Supplied material Block Start
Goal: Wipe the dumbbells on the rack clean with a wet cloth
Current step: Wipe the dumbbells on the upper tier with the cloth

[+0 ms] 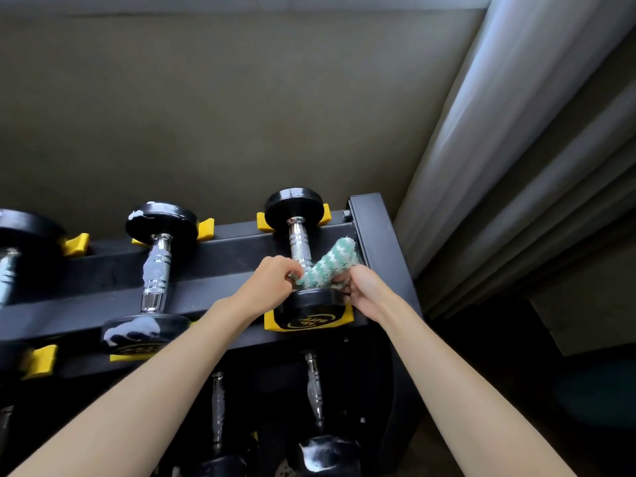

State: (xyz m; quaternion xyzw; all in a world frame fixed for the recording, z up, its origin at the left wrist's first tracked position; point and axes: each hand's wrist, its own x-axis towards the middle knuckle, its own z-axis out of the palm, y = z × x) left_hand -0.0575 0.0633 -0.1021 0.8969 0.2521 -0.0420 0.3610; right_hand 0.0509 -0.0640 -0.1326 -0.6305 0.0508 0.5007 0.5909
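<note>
Dumbbell (294, 205) on rack (372, 228), left hand (272, 281), right hand (364, 293) pinching cloth (327, 270) against handle (298, 247), smeared dumbbell (155, 266) alongside, curtain (516, 132) nearby

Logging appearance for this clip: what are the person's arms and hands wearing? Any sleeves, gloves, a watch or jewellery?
The left hand and the right hand are ungloved. No watch or bracelet shows at either wrist, and no ring on the fingers in view. The forearms are uncovered down to the frame's lower edge, and no sleeve is in view. No markings are visible.
</note>
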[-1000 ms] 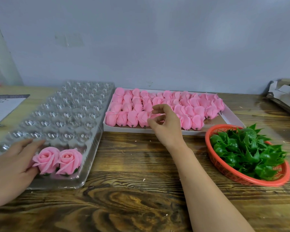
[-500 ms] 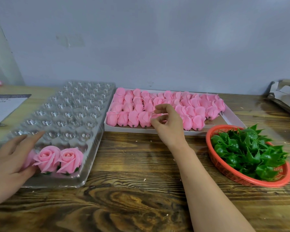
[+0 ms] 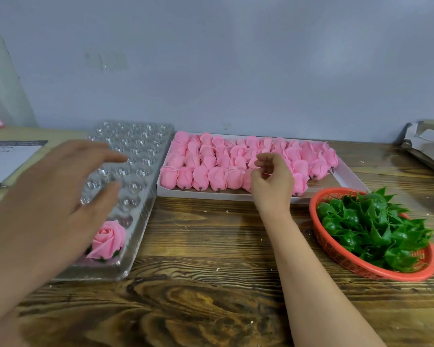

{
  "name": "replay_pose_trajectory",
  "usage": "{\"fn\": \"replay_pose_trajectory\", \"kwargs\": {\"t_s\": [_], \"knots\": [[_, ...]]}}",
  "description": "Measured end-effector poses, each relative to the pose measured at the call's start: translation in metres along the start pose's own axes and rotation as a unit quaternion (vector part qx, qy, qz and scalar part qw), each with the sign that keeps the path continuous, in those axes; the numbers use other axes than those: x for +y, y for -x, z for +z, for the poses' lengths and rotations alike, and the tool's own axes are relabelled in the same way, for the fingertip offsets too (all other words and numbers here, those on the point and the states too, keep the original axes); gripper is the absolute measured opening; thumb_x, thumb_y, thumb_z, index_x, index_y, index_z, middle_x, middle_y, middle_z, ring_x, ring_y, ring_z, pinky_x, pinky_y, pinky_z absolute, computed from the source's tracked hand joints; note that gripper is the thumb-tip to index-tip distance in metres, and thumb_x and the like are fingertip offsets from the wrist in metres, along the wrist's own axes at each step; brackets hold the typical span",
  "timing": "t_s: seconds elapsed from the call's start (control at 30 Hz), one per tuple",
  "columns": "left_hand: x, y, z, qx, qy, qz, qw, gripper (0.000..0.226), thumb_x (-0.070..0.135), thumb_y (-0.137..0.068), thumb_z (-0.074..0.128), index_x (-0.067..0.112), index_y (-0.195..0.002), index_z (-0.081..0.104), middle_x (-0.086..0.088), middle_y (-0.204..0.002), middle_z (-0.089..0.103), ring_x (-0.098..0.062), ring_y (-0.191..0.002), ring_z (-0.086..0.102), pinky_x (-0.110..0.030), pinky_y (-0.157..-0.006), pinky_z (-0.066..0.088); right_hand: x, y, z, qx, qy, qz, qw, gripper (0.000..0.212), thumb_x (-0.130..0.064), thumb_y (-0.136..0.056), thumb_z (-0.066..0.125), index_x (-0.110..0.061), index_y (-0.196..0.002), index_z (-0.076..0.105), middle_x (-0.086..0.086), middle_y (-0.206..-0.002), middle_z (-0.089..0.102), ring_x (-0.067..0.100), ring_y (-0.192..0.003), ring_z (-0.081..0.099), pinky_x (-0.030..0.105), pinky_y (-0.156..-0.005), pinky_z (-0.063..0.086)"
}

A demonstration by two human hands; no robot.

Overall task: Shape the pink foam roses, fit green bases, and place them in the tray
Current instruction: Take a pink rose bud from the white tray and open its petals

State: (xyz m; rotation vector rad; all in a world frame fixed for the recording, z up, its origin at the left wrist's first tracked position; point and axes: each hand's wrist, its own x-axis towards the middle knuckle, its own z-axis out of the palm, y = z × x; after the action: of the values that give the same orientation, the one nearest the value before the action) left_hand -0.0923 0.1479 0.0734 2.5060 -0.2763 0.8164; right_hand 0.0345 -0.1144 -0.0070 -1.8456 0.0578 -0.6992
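Left hand: the left hand (image 3: pixel 55 196) was blurred and hung above the near half of the clear plastic dimpled tray (image 3: pixel 138 156), fingers spread and straight, holding nothing.
Right hand: the right hand (image 3: pixel 271 182) was over the front row of the closed pink foam rosebuds (image 3: pixel 201 177), fingers curled toward the thumb; I could not tell whether they pinched a bud.
Finished rose: one opened pink foam rose (image 3: pixel 108 239) sat in a near cup of the tray, a green base showing under it, partly covered by the left hand.
Buds: they lay in rows on their sides in the shallow white cardboard box (image 3: pixel 206 195), just beside the tray.
Bases: the spiky green plastic bases (image 3: pixel 371 229) were heaped in the round red mesh basket (image 3: pixel 353 267), right of the right forearm.
Surface: all stood on a dark-grained wooden table (image 3: pixel 206 284).
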Motion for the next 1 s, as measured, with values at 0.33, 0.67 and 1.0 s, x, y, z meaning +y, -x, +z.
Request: {"fn": "replay_pose_trajectory", "kwargs": {"t_s": [0.33,0.67,1.0], "knots": [[0.071,-0.056,0.104,0.043,0.231,-0.101,0.967,0.015,0.006,-0.087,0.068,0.019,-0.08,0.064,0.011,-0.068,0.059,0.007,-0.062,0.053,-0.007,-0.059,0.043,0.004,-0.007,-0.008,0.092,0.027,0.008,0.995,0.026,0.003,-0.09,0.052,-0.011,-0.11,0.059,-0.002,-0.1,0.06,0.011,-0.092,0.056,0.002,-0.073,0.04],[0.056,-0.052,0.185,-0.003,0.253,-0.187,0.949,0.01,0.01,-0.091,0.065,0.017,-0.084,0.063,0.008,-0.068,0.058,-0.001,-0.064,0.055,-0.002,-0.058,0.039,0.009,-0.012,-0.014,0.116,0.151,0.031,0.981,0.046,-0.006,-0.094,0.053,-0.005,-0.139,0.041,0.016,-0.139,0.042,0.029,-0.132,0.035,0.04,-0.109,0.035],[0.046,-0.046,0.195,0.043,0.278,-0.18,0.943,0.011,0.006,-0.088,0.065,0.015,-0.081,0.063,0.006,-0.066,0.058,-0.004,-0.062,0.053,-0.006,-0.058,0.041,0.015,-0.02,-0.02,0.028,0.254,0.17,0.952,0.064,-0.009,-0.092,0.053,0.002,-0.147,0.023,0.032,-0.151,0.02,0.046,-0.139,0.021,0.048,-0.117,0.021]]}}
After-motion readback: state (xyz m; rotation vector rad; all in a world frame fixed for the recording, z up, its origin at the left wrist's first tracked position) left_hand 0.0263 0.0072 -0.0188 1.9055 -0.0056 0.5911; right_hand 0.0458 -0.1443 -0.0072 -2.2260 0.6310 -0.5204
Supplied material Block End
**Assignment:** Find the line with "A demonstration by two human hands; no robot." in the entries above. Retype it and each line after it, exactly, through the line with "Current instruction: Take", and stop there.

**Expected output:**
A demonstration by two human hands; no robot.

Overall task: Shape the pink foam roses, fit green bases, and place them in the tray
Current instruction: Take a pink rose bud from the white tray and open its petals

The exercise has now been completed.